Directions
Pictures stay out. Extract the lines below from the first one through the line with "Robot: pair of", both included.

:: Supplied material

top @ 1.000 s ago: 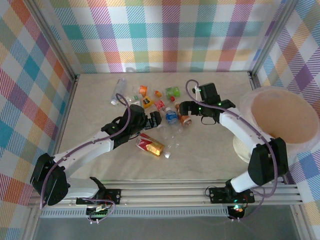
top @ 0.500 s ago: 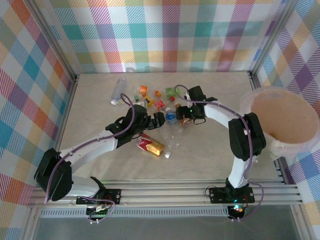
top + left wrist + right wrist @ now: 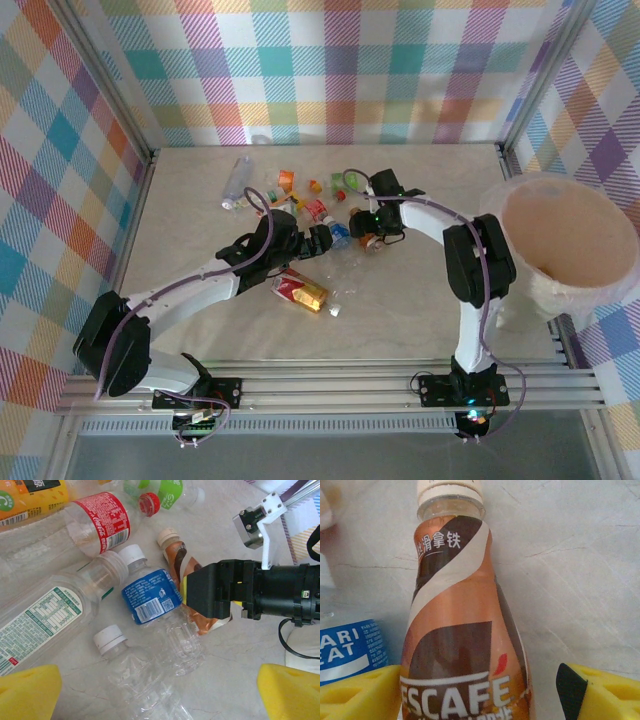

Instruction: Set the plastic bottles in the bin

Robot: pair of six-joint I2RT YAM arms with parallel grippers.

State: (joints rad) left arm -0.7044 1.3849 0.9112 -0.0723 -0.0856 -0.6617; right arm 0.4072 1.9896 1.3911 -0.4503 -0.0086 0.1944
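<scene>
Several plastic bottles lie clustered mid-table. A brown coffee bottle (image 3: 465, 630) with a cream cap lies flat between the pads of my right gripper (image 3: 480, 695). The left pad touches it and a gap shows at the right pad, so the gripper is open. From above, that gripper (image 3: 368, 232) sits at the cluster's right edge. My left gripper (image 3: 159, 695) is open wide, hovering over a clear bottle (image 3: 135, 675) with a white cap. Beside it lie a blue-label bottle (image 3: 150, 597) and a red-label bottle (image 3: 102, 522). The bin (image 3: 535, 288) stands at the far right.
A red-and-orange bottle (image 3: 300, 290) lies near my left forearm, with a small cap (image 3: 335, 310) beside it. A clear bottle (image 3: 237, 178) lies apart at the back left. Checked walls close the table on three sides. The right arm's elbow rises between cluster and bin.
My right gripper has moved left from near the bin side down onto the brown bottle, and its jaws have narrowed around it. The left gripper has edged slightly toward the cluster, still open.
</scene>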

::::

Reply to the task
top @ 1.000 s ago: 
top @ 0.500 s ago: 
top + left wrist + right wrist @ now: 

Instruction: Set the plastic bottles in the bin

Robot: pair of six-joint I2RT YAM arms with parallel grippers.

The required output has been supplied.